Most of these are not my ideas. It's just things that I've read and been taught and practice. The next phase in the ideation stage is the underlying technology upon which your solution is built. Ideally, it is an exponential technology. A great example would be based on microprocessors that got twice as fast and half as expensive every year. It’s the famous Moore's Law. Or something where billions of dollars are being invested by huge companies to accelerate the growth curve. Something like cloud storage or machine learning. What you have is you're benefiting from this growth curve of an underlying technology that you and your partners are not having to finance.


What it also could likely ensure is that one of the technologies that you're building upon is going to continue to get better, less expensive each year as the greater marketplace adopts it, and does a lot of the hard work investing in it. A great example of that would be mobile. If you look at the growth that Facebook was able to achieve, and really all the apps, Uber, they didn't have to develop the iPhone. They didn't have to make iPhones ubiquitous and Android devices. They didn't have to invest in cellular towers to 2G to 3G, 4G and 5G, all of that existed.

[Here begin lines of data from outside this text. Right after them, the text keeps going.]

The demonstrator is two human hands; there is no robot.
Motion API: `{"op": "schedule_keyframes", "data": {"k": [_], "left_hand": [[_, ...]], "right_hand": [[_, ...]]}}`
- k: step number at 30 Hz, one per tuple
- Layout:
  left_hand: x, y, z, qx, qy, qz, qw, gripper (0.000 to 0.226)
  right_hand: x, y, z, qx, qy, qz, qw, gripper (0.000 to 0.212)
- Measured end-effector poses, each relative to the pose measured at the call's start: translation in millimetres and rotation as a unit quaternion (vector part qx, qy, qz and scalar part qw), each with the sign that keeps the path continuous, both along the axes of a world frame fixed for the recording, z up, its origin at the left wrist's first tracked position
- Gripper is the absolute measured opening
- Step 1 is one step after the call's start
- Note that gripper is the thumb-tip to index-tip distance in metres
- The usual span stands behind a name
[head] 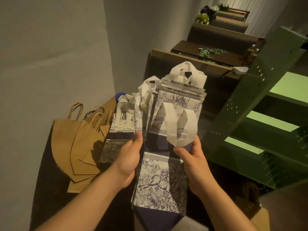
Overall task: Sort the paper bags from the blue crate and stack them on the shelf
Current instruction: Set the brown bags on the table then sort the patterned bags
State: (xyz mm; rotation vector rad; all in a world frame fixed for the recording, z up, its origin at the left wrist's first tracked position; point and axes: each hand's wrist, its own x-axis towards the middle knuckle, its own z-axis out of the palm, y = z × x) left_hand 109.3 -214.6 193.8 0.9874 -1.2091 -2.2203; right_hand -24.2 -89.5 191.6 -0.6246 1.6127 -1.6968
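**A:** In the head view, what worries you about where you stand?

**B:** Your bundle of printed bags is thick, and you clamp it only from the two sides. Your left hand has its thumb curled over the left edge; your right hand wraps the right edge, thumb near the loose white handle. The sheets already fan apart at the top, so I judge an inner bag could slide out if you tilt the bundle or ease your squeeze. That dangling handle could also snag as you swing toward the green shelf.

**A:** And where do the bags sit against your grip?

**B:** Between your palms, running away from you, with the fold-over bottoms hanging below your wrists. Most of the length lies beyond your fingers, so it is top-heavy. More printed bags stand just left of the bundle, by a corner of the blue crate. The brown paper bags lie further left, fanned out flat, well apart from your hands.
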Motion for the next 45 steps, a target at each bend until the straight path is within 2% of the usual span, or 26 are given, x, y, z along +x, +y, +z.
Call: {"op": "schedule_keyframes", "data": {"k": [3,6,11,15,20,23,25,29,30,33,35,37,39,42,45], "left_hand": [[-2,2,-2,-0.012,-0.035,-0.038,0.999,0.111],[-5,1,-7,-0.034,-0.021,-0.054,0.998,0.132],[-16,15,1,-0.109,-0.009,-0.038,0.993,0.137],[-19,15,-12,-0.167,-0.030,-0.025,0.985,0.112],[-24,12,-5,-0.161,-0.053,-0.035,0.985,0.116],[-26,1,-3,-0.169,-0.089,-0.056,0.980,0.074],[-24,-12,1,-0.209,-0.135,-0.044,0.968,0.044],[-19,-57,-19,-0.262,-0.234,0.031,0.936,0.027],[-17,-69,-29,-0.288,-0.295,0.023,0.911,0.031],[-7,-98,-58,-0.351,-0.496,-0.059,0.792,0.068],[-2,-109,-73,-0.345,-0.568,-0.106,0.740,0.086],[3,-115,-85,-0.337,-0.609,-0.148,0.703,0.102],[5,-120,-92,-0.339,-0.617,-0.160,0.692,0.111],[6,-128,-91,-0.326,-0.602,-0.135,0.716,0.115],[9,-136,-86,-0.316,-0.584,-0.086,0.742,0.112]], "right_hand": [[3,3,-3,0.016,0.005,0.030,0.999,0.065],[4,6,-3,0.032,0.013,0.020,0.999,0.065],[5,9,-2,0.039,-0.021,-0.031,0.999,0.039],[1,9,2,0.055,-0.027,-0.044,0.997,0.035],[-5,7,1,0.055,-0.036,-0.037,0.997,0.032],[-7,5,-2,0.047,-0.043,-0.053,0.997,0.032],[-11,5,-6,0.048,-0.047,-0.067,0.996,0.035],[-18,8,-13,0.048,-0.050,-0.095,0.993,0.037],[-19,8,-14,0.049,-0.050,-0.102,0.992,0.036],[-22,10,-19,0.052,-0.055,-0.114,0.991,0.034],[-23,10,-23,0.065,-0.055,-0.123,0.989,0.031],[-22,9,-25,0.079,-0.051,-0.130,0.987,0.032],[-21,8,-27,0.087,-0.058,-0.135,0.985,0.032],[-21,8,-32,0.093,-0.073,-0.140,0.983,0.027],[-20,7,-35,0.099,-0.070,-0.140,0.983,0.032]]}}
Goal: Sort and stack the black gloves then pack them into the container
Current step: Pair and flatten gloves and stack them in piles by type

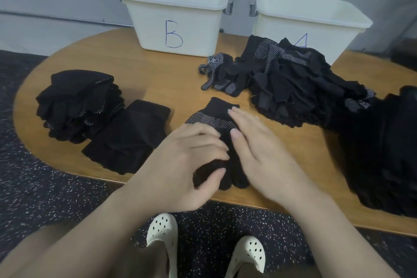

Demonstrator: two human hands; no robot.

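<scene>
Nearest, two white perforated clogs (163, 230) stand on speckled dark floor (45, 187). On the near edge of the rounded wooden table (176, 79) lies a knit black glove (222, 119), cuff far, banded with white dots. The left hand (180, 165) pinches its fingers, thumb below; the right hand (259, 149) lies flat on it, fingers straight and together. Left: a neat stack (76, 104) and a flat pair (128, 135). Right: a loose heap (293, 83) and a dark pile (383, 153). Far: white plastic bins, B (173, 18) and another (311, 20) partly hidden by the heap.
</scene>
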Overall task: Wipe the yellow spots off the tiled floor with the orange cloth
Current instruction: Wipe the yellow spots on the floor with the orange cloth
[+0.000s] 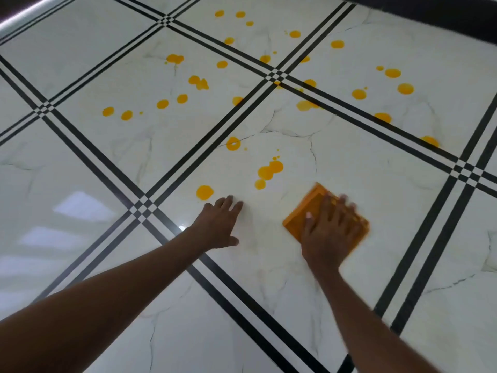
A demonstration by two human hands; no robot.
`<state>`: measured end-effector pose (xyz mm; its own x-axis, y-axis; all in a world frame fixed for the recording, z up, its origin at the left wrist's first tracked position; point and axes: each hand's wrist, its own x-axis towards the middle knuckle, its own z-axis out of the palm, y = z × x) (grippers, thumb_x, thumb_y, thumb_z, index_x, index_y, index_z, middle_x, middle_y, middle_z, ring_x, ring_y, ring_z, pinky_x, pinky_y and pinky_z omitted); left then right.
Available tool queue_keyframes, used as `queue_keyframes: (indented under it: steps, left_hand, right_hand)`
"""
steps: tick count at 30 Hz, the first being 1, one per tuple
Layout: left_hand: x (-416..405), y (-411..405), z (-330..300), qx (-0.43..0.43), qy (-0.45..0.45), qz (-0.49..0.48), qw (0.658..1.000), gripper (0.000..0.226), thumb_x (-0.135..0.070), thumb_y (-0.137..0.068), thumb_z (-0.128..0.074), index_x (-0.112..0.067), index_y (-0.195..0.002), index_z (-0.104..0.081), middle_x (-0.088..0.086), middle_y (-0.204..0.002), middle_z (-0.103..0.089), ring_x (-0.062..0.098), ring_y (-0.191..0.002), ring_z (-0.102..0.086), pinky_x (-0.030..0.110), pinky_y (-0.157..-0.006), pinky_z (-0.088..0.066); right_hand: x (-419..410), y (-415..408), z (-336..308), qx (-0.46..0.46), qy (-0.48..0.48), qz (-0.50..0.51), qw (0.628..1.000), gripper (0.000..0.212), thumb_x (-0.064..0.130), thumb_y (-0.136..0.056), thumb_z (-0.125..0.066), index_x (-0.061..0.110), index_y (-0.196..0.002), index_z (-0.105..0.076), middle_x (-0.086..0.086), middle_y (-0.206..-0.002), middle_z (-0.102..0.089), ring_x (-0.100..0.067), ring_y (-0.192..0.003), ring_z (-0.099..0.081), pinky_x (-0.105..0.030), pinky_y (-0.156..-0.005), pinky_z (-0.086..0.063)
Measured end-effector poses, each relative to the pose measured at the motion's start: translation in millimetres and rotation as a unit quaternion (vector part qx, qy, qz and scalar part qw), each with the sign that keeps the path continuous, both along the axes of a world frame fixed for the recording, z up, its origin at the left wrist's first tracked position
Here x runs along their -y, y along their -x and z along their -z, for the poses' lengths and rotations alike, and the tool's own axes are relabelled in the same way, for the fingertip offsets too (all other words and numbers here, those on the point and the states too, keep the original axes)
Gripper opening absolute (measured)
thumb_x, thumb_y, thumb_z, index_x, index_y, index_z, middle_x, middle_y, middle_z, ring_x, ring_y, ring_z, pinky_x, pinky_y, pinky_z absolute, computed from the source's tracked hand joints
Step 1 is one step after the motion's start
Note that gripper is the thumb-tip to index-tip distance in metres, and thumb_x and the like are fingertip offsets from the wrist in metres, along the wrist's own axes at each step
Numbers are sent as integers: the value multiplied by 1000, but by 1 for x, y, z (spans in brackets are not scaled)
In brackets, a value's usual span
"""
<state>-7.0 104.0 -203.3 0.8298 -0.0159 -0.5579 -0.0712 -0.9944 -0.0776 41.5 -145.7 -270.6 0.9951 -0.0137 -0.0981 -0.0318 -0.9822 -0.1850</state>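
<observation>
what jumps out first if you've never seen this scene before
The scatter of yellow spots across the white tiled floor, thickest in the upper middle, with a cluster just beyond the hands. Next, the orange cloth at lower centre right, pressed flat under the right hand. The left hand lies flat on the tile beside it, near one spot.

We see a white tiled floor [80, 184] with black line bands. An orange cloth [304, 214] lies flat on it; yellow spots [269, 169] scatter just beyond and far past the cloth.
</observation>
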Motion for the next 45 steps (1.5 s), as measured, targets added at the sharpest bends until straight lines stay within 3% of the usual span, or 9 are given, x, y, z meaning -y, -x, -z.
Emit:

They were building a mobile solution based on this enabling technology of ubiquitous mobile, really broadband internet in the pocket of up to 4 billion people worldwide. It was really a choice. Uber is different. Facebook made a critical decision to pivot from web to mobile, and that went really well for them, but Uber is a native mobile app. That's another thing to consider.


Back to a more of a healthcare solution, many solutions that are therapeutic will likely have a digital component. I was always taught and believed in trying to get back to first principles when thinking through a new idea. What is the underlying technology we're building upon? What is the potential trajectory of that fundamental technology, accelerating its curve, its adoption, consumer enterprise belief in it? If that technology were to continue to accelerate, what could be possible with your solution that you wouldn't actually have to fund and finance?


UMN 16 | Identifying The Problem


In conclusion, this is going to be a very specific succinct style. For the physician entrepreneur, make sure you're absolutely obsessed with the problem. It could be because you're so frustrated with it or you're just so disappointed that patients have to suffer, but really make sure that you have that well of motivation.


Next, try to look for inspiration in the scenes of healthcare, where the continuum of care has little break points. The third is as you start the ideation process, consider the underlying technology that you're building upon. Finally, don't worry about where things are now. Don't, in the ideation process, be constrained. I always joke with our teams like, “Let's not let something like physics get in the way of our ideation.” In all seriousness, think big, as cliché as that may sound. In the brainstorming stage, don’t be constrained by what is possible today.


Hopefully, that will help. In wrapping up the episode, I would just say, please look for more of this type of content in future Unmet Need episodes. I’m still very excited to have a roster of guests that we have planned and scheduled, but in an effort to really be succinct and share some of these key physician entrepreneur starting points, we're going to do a few of these episodes occasionally as well. I hope you enjoyed the episode.